Monday, March 29, 2010

Snapshots of Belief

I seem to have multiple focus disorder. If my brain were a series of snapshots, it would look like this:

The sun is just setting behind the mountains out my front door. It strikes me with it's majestic beauty. Surely that's not an accident?

There's a fight being waged in the U.S. A fight between conservatives and liberals - or so they say. Anymore, I really don't care. Something in me wants to distance myself as far away from politics as possible. Please please please don't get God involved in this, I think.

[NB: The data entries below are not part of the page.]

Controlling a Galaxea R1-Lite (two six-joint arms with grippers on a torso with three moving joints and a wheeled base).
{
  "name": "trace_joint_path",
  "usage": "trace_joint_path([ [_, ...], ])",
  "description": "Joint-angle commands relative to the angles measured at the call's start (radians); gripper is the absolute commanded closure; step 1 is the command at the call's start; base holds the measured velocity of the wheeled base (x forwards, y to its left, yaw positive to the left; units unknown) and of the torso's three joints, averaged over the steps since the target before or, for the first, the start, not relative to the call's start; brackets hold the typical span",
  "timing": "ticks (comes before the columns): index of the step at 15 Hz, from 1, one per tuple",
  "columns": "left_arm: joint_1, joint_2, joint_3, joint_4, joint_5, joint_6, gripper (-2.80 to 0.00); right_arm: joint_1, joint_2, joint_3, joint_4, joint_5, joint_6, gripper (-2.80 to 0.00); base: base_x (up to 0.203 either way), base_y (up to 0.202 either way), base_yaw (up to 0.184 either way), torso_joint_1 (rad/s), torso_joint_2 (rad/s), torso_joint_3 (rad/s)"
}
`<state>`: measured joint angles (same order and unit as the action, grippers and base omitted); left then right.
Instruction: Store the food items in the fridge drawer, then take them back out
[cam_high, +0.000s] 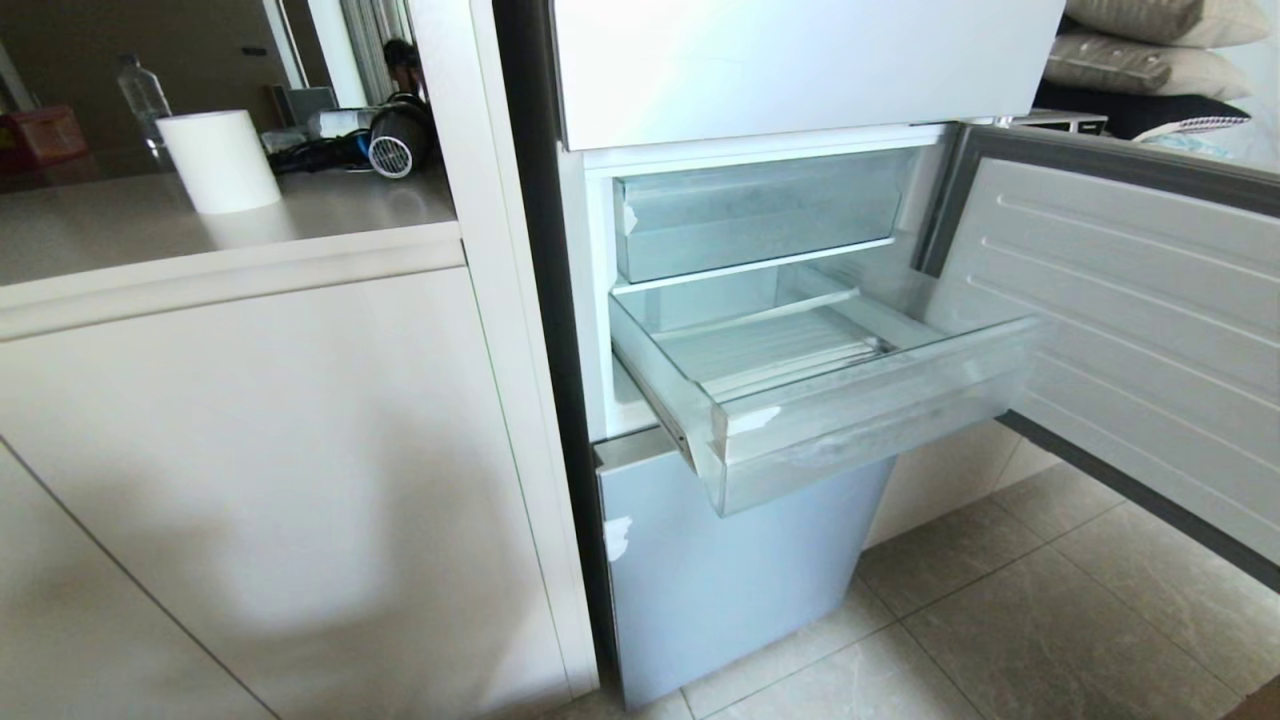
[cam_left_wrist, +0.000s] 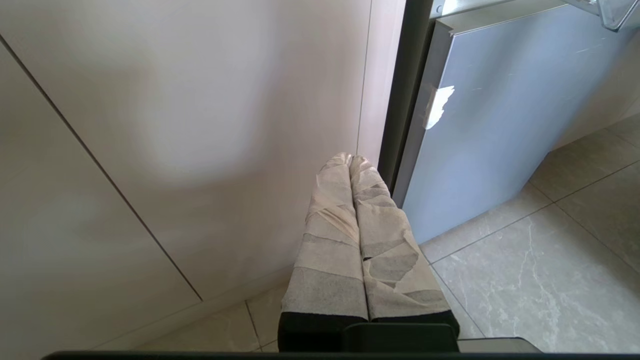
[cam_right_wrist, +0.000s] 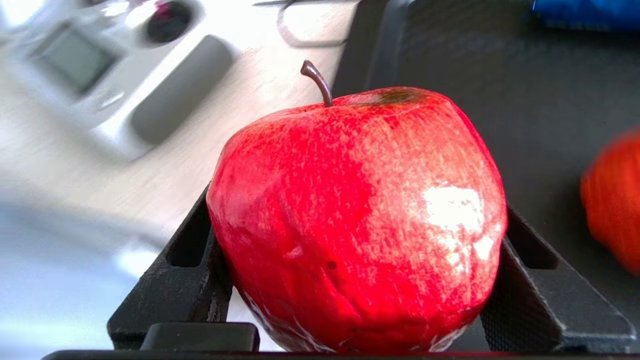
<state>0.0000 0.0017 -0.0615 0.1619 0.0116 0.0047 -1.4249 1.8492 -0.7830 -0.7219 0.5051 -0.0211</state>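
Observation:
A glossy red apple (cam_right_wrist: 357, 220) with a brown stem fills the right wrist view. My right gripper (cam_right_wrist: 356, 235) is shut on it, one black finger (cam_right_wrist: 185, 260) pressed against each side. The apple hangs above a black surface (cam_right_wrist: 525, 100). The fridge drawer (cam_high: 870, 420) stands pulled out in the head view, clear plastic with a frosted front and white tape at its corner, and nothing lies in it. Neither arm shows in the head view. My left gripper (cam_left_wrist: 350, 160), its fingers wrapped in tape, is shut and empty, low beside the fridge's lower door panel (cam_left_wrist: 500, 110).
Another red-orange fruit (cam_right_wrist: 612, 200) lies on the black surface beside the apple. A shorter clear bin (cam_high: 760, 215) sits above the drawer. The fridge door (cam_high: 1150, 330) hangs open at the right. White cabinets (cam_high: 250, 480) and a counter with a paper roll (cam_high: 220, 160) stand at the left.

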Motion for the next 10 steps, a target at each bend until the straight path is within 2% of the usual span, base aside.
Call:
trace_joint_path([
  [1, 0.000, 0.001, 0.000, 0.001, 0.001, 0.000, 0.00, -0.003, -0.188, 0.134, -0.004, 0.007, 0.000, 0.00, 0.000, 0.000, 0.000, 0.000, 0.00, 0.000],
  [6, 0.001, 0.000, 0.000, 0.001, 0.001, 0.000, 0.00, 0.029, -0.466, 0.380, 0.002, 0.022, 0.000, 0.00, 0.000, 0.000, 0.000, 0.000, 0.00, 0.000],
  [7, 0.000, 0.000, 0.000, 0.001, 0.001, 0.000, 0.00, 0.052, -0.494, 0.413, 0.003, 0.024, 0.001, 0.00, 0.000, 0.000, 0.000, 0.000, 0.00, 0.000],
  [10, 0.000, 0.001, 0.000, 0.001, 0.001, 0.000, 0.00, 0.056, -0.520, 0.434, 0.004, 0.027, 0.000, 0.00, 0.000, 0.000, 0.000, 0.000, 0.00, 0.000],
])
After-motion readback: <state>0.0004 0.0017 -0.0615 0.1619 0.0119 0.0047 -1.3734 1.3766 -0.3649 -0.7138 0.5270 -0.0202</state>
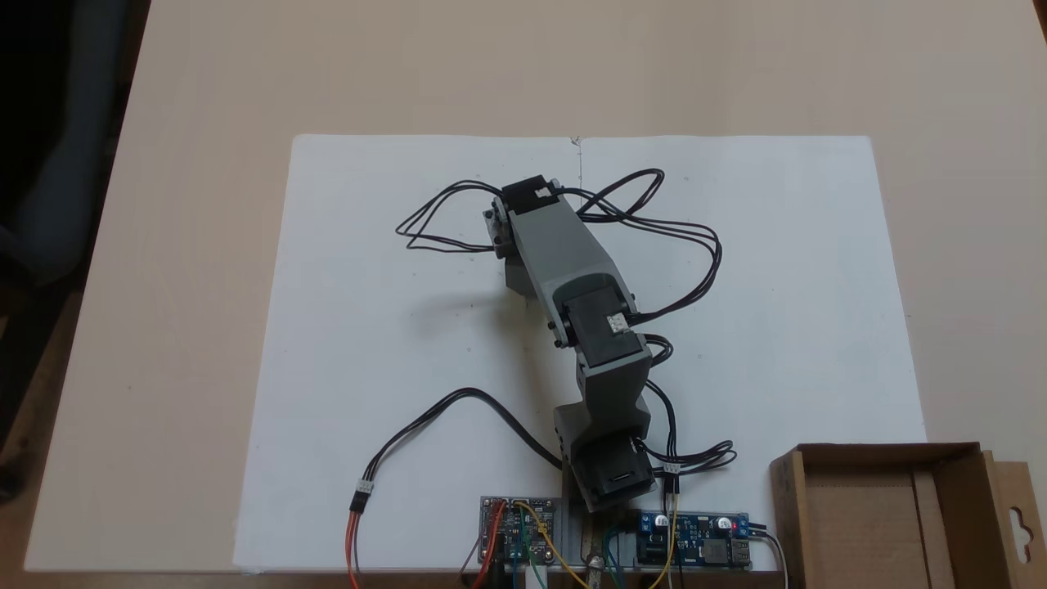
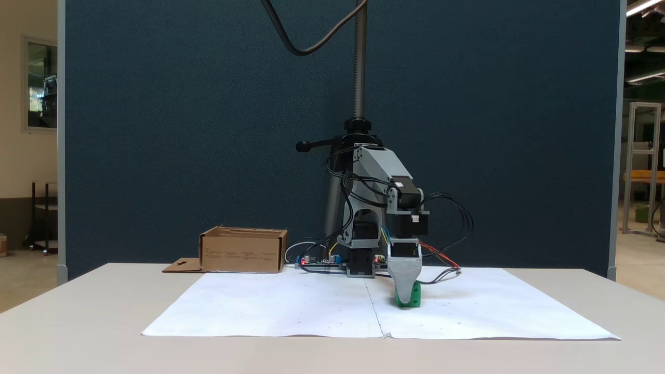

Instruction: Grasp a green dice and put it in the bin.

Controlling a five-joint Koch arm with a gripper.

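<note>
- Gripper (image 2: 407,300) of the grey hobby arm (image 1: 572,270) points down at the white paper sheet (image 1: 368,343), its tip at sheet level in the fixed view from the front.
- Small bright green plastic dice (image 2: 412,298) sits on the sheet right at that tip; one grey jaw stands directly in front of it and covers its left part.
- Claw state: only this one jaw is visible, the other hidden behind it, so how far it is open and whether it has hold of the dice cannot be told.
- From above, the arm's own links cover the claw and the dice.
- Brown corrugated cardboard bin (image 1: 965,491), (image 2: 243,251) stands on the beige table (image 1: 204,98) beside the sheet's corner near the arm's base, well apart from the dice; its flap with hanger-hole cutout lies outward.
- Bin interior, seen from above, shows bare cardboard.
- Two circuit boards (image 1: 523,528) with coloured wires lie at the arm's base; black cables (image 1: 662,221) loop over the sheet.
</note>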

Don't dirty his name with your petty money and agendas.

I'm playing this song in the background:
There are tears from the saints
For the lost and unsaved
We’re crying for them come back home
We’re crying for them come back home
And all your children will stretch out their hands
And pick up the crippled man
Father, we will lead them home
Father, we will lead them home

Sometimes I read Paul and anymore I get more frustrated with him than anything. I can't handle condemnation at this point. I have a problem with judgment, with hell. I tell myself that this is something I have to come to grips with - somehow. I'm not always sure how. I see people as victims for the most part. Victims of things that have happened to them. I suppose I have a problem with responsibility. I feel there are 2 sides to these stories. I'm taken back to Vic Lit and our talks about MacDonald and Universalism. I can see it's appeal now.

In Japan, there's very little positive Christian feedback. Mostly it's criticism. I hear criticism of everything from American Republicans to the rapture to whatever else happens to be on the plate for sarcasm that day. It's not that any of this is directed at me, but it affects me nonetheless. People's opinions have ALWAYS affected me. I've decided I'm too egalitarian with regard to ideas. It's like I think they're all equal. Even in my own church, I sometimes feel the need to filter the things I hear, filter them through my education, through my own beliefs about church and the way Christians behave. I'm sick of hearing about politics in church.

The lens refocuses - there's too much. I'm a little girl with a hymn book; my favorite song is "Trust and Obey." I also have an affinity for "It is Well With My soul." Strange songs for a little girl to like. But I questioned back then too - all the time. Mommy, why does it say "Let there be light before God created the sun?" It didn't seem to compute, until I realized that he is God. It's not hard for the Father of light to shed it before there's a ball of fire to do it for him.

I ask myself, why, why, why.

Because I want to believe that there's more to life than getting my PhD, publishing novels, and driving a nice car. I want to believe that the people who have been pressed down, kicked, beaten will someday get their recompense, that someday the tables will change. I want to believe that the cosmic beauty of the earth isn't accidental. I want to believe in mystery, beauty, truth, moral transcendence. I want to believe that we are each precious in our own way, apart from some hippie individualism. I want Jesus to be more than a "nice man." I want to believe that what I do matters, that the last will be first, that people can change. I want to believe in the resurrection of relationships, futures, lives. I want to believe in hope. I want love to triumph.

And so I try to sift through it all, the filthy, philosophical, individualistic debris of postmodernism, the plastic faces we don to keep everyone else in the dark. How are you? I'm fine. We're all fine. We're all PERFECTLY fine. We don't NEED anything. Religious expression is a pathetic relic of the past, supposedly. We're too self-sufficient. It's disgusting. I hate it, but I deal with this belief on a daily basis. To "help" me is the sad truth of the religious institutions of my homeland:

There are schools full of hatred
Even churches have forsaken
Love and mercy
May we see this generation
In its state of desperation
For Your glory
This is an emergency!

The songwriter is right in saying so. God save us. I hope He is what he says He is. No other deity could triumph at this point.